My mother arrived in New York two weeks before she turned 22. It was 1988 and her first time on an airplane. Her uncle’s ex-wife and her two cousins greeted her at the airport; they drove her all the way across the country to where they lived in Washington State.
My mother, like many Moroccans, migrated to the United States on her own under a tourist visa. Like so many other immigrants, she was searching for a better life.
People often ask me, “Where are your parents from?” or “Where did your parents grow up?” For my mom, most of her growing up happened in America after emigration–the foreign reality crashing over her in waves. She and my father mostly lived between Florida and the suburbs of Toronto, where I was born. They moved wherever the money was.
Immigrants lose their worth the minute they board a plane. Women like my mother, who was not professionally skilled in her country of origin, become pre-marked for domestic labor in flight. It’s the default glass slipper, the gendered solution to immigrant women’s shattered American dreams. It’s cleaning your home. It’s caring for your children. The legacy of women of color raising the rising middle class in America is nothing new. Since migration and colonialism began, women of color have filled out a wholly invisible workforce.
In 2014, 1.26 million childcare workers worked for an average of $9.77 per hour in homes across the nation–hundreds of thousands of these workers are both documented and undocumented immigrant women of color. In my experience, this is an hourly rate that rarely gets paid out; it’s an average inflated by nannies who are white or college-educated, hired in wealthy areas to teach academic skills to the kids. A lot of women I know would be thrilled to make $9.77 an hour. Especially since many are forced to perform jobs that go far beyond childcare–whether that’s cooking or cleaning or staying overtime hours not in their job descriptions. This is historic racialization and their immigration status at work. Shadow mothers performing domestic tasks far exceeding a nine-to-five job have long been–and will always be–crucial to the U.S. economy. I know, because my mom was one.
But I am a woman of color, too, and my mother’s daughter–now in graduate school earning a degree in public health, focused on narrative therapy with minority populations. These histories and their marginalization cling to me and inform my work. It’s one thing to discuss this kind of thing in the classroom, but what will happen to the economy if the strata of immigrant childcare workers gains labor rights, or disappears altogether? While women of color have been forced to build ghost economies where their capital is invisible, many of their daughters are not in the assembly line to replace their gendered, domestic work.

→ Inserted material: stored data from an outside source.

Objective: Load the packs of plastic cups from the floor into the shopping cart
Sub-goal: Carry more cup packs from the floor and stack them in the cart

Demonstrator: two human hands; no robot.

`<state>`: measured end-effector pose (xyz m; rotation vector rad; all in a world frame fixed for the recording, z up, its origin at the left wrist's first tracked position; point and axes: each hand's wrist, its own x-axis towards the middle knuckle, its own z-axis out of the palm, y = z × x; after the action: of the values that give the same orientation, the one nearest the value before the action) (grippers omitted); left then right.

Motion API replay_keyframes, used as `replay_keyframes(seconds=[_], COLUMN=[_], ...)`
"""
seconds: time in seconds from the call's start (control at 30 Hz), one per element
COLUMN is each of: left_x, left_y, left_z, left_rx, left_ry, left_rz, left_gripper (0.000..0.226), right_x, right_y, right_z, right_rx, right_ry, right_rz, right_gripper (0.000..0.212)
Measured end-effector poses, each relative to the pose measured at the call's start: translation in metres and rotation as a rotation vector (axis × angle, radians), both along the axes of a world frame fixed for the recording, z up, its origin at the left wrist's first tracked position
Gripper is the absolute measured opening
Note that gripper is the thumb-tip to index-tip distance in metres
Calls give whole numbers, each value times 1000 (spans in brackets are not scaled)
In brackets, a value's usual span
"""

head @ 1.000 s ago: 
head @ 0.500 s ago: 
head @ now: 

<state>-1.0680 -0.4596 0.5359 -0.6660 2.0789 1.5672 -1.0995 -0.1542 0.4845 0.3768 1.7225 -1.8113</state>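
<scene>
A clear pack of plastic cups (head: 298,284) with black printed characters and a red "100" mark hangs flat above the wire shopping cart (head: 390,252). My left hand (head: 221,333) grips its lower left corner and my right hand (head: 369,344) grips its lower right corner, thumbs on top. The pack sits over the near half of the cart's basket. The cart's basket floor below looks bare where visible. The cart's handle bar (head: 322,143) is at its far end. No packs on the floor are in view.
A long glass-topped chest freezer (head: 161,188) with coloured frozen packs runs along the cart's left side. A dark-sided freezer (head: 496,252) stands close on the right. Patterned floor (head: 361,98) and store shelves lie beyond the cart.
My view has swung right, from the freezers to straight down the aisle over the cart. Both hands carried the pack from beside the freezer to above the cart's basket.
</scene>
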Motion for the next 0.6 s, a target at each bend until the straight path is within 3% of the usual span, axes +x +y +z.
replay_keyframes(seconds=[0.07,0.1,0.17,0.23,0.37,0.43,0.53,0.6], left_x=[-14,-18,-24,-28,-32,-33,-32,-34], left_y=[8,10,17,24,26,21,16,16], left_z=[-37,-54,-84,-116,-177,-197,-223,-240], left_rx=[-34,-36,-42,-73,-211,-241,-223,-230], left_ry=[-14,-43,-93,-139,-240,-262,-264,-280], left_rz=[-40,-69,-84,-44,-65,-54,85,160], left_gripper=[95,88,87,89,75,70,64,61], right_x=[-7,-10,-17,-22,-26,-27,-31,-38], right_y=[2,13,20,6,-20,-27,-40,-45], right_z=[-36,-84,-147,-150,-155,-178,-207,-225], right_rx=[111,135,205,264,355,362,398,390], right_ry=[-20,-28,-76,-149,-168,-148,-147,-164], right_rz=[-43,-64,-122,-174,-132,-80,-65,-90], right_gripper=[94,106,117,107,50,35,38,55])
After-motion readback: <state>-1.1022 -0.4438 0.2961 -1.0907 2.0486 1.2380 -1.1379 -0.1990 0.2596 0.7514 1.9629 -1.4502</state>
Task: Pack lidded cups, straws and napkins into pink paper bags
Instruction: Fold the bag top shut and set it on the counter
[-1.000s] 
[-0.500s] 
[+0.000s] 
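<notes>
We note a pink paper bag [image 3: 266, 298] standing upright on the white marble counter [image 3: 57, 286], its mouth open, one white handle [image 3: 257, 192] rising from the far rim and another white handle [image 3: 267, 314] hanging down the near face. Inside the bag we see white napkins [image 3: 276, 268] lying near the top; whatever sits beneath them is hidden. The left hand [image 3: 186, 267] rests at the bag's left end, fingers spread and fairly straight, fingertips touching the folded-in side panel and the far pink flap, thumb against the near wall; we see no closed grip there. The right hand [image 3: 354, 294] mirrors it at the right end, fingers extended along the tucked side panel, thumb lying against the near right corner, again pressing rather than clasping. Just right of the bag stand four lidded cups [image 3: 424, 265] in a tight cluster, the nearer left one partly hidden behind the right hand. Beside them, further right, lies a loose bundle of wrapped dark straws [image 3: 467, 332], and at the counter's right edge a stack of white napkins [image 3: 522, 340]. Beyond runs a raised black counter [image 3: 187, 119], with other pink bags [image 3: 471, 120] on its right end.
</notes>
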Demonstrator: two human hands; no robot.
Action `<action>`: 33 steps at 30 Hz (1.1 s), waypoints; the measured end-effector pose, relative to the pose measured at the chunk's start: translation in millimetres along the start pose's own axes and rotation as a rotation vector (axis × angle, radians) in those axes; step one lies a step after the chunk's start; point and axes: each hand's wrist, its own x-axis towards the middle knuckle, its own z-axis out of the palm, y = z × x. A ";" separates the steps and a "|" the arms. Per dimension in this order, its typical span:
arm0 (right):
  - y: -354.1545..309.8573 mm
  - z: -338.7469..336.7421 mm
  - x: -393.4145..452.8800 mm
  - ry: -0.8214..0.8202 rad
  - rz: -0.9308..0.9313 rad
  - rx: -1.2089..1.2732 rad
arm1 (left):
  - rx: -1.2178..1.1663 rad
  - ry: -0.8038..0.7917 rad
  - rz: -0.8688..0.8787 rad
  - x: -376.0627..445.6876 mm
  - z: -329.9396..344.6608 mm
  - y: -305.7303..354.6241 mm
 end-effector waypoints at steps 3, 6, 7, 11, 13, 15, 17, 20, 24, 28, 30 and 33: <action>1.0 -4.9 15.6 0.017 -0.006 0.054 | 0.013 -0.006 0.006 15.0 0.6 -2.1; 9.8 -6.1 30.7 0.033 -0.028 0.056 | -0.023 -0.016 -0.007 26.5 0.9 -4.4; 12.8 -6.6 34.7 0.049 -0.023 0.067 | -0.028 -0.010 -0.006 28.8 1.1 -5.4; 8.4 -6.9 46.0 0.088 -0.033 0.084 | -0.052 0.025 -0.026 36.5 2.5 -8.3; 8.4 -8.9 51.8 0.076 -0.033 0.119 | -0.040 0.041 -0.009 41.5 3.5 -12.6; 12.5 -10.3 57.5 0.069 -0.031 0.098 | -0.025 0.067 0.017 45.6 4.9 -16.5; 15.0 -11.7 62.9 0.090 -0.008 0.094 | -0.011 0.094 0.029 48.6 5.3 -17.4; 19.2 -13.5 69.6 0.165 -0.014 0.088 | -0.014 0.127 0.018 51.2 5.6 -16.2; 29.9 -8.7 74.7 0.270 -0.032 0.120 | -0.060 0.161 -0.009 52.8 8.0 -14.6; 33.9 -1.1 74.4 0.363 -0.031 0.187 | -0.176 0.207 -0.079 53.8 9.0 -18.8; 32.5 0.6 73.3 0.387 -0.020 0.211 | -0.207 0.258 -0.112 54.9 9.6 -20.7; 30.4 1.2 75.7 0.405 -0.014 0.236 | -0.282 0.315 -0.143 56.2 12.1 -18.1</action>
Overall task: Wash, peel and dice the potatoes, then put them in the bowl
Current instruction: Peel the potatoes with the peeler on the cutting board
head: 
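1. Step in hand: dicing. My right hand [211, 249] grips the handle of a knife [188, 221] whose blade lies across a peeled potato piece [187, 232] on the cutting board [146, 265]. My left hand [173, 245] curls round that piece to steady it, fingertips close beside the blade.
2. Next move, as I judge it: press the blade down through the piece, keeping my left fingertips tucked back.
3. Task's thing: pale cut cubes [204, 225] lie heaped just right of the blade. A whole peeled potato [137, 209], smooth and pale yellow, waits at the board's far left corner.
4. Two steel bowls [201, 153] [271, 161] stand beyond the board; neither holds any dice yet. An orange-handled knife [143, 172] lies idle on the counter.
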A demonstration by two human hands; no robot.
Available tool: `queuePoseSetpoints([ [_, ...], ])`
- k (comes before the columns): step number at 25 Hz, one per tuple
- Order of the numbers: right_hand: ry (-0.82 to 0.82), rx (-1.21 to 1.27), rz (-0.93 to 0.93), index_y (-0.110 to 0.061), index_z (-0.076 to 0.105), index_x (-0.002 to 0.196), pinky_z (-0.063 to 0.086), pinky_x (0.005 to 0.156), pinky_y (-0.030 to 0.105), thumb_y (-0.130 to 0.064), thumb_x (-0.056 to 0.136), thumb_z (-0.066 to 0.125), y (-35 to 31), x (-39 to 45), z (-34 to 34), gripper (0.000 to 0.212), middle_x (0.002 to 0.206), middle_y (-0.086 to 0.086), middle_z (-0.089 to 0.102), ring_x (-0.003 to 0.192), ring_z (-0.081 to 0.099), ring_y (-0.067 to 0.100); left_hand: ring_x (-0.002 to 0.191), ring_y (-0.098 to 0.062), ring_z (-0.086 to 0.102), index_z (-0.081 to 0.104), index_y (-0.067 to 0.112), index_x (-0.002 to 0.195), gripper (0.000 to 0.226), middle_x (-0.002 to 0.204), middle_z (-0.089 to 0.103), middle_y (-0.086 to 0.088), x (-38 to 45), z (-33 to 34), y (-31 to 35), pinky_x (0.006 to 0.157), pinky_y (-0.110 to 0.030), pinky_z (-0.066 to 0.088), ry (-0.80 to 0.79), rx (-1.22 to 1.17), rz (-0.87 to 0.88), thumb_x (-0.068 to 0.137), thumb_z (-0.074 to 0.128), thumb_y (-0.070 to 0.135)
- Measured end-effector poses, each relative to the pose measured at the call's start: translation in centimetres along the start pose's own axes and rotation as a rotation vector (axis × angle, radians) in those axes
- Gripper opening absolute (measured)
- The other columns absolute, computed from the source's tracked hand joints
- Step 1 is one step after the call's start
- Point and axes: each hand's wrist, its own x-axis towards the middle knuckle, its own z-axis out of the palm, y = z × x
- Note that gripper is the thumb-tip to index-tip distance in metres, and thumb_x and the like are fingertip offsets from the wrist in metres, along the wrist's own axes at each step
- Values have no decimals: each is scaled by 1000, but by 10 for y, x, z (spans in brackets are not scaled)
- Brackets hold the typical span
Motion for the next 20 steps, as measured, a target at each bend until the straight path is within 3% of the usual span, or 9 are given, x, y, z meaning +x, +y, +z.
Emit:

My mom babysat multiple children over the years, including two white boys. The low status of her job meant she was not paid well–and sometimes not paid at all. Her shifts cutting vegetables and cooking in a restaurant in one of the wealthiest suburbs of Toronto used to embarrass me. It bothered me that she did not have jobs like my friends’ mothers, but today I can credit her income–supplemental to what my father earned working 20-hour shifts as a taxi driver–to the education I’m getting. Her work caring for other children and chopping crudite until she suffered carpel tunnel was all to put money in a college fund for me and my sister. Without the funds my mother contributed to my family for my education, there wouldn’t have been much hope for me beyond my filling her economic shoes.
Women of color like my mom raise, feed, clean, and pick up after the rising upper and middle class, but their children rarely flourish economically in the same ways the children they service do. If these children do succeed, it’s after overcoming far more barriers. Meanwhile, many of our mothers are painted as questionable because of their inability to be physically present with their children, while away caring for someone else’s. Their earnings go to college savings, remittances, or property in the countries they’ve left behind, their absence at home actually an investment in a promise of others’ success.
The labor women of color perform feeds seamlessly into a circuit of invisible capital that has existed since slavery, when black women raised and nursed plantation owners’ children but were considered unfit to raise their own. Popular culture resurrects this trope in films like The Help. Literature does the same in books like Raising Brooklyn, wherein Tamara Mose Brown sheds light on the role West Indian childcare workers have in raising white children in rapidly gentrifying Brooklyn. Brown’s story uses ethnography to highlight how the invisibility of childcare labor, low status, and low pay in many ways replicate the identity of woman of color as colonial subject. One nanny in the book considers her job to be a modern form of slavery.
The fight to make this type of labor safer and secure–positioned as the next frontier in the labor movement–has been discussed for years. In 2015, the Obama administration announced that federal labor laws requiring minimum wage and overtime protections would extend to the nation’s direct-care workers. However, vulnerable foreign workers are still an easy import, making winning them future dignity as domestic laborers seem very far off.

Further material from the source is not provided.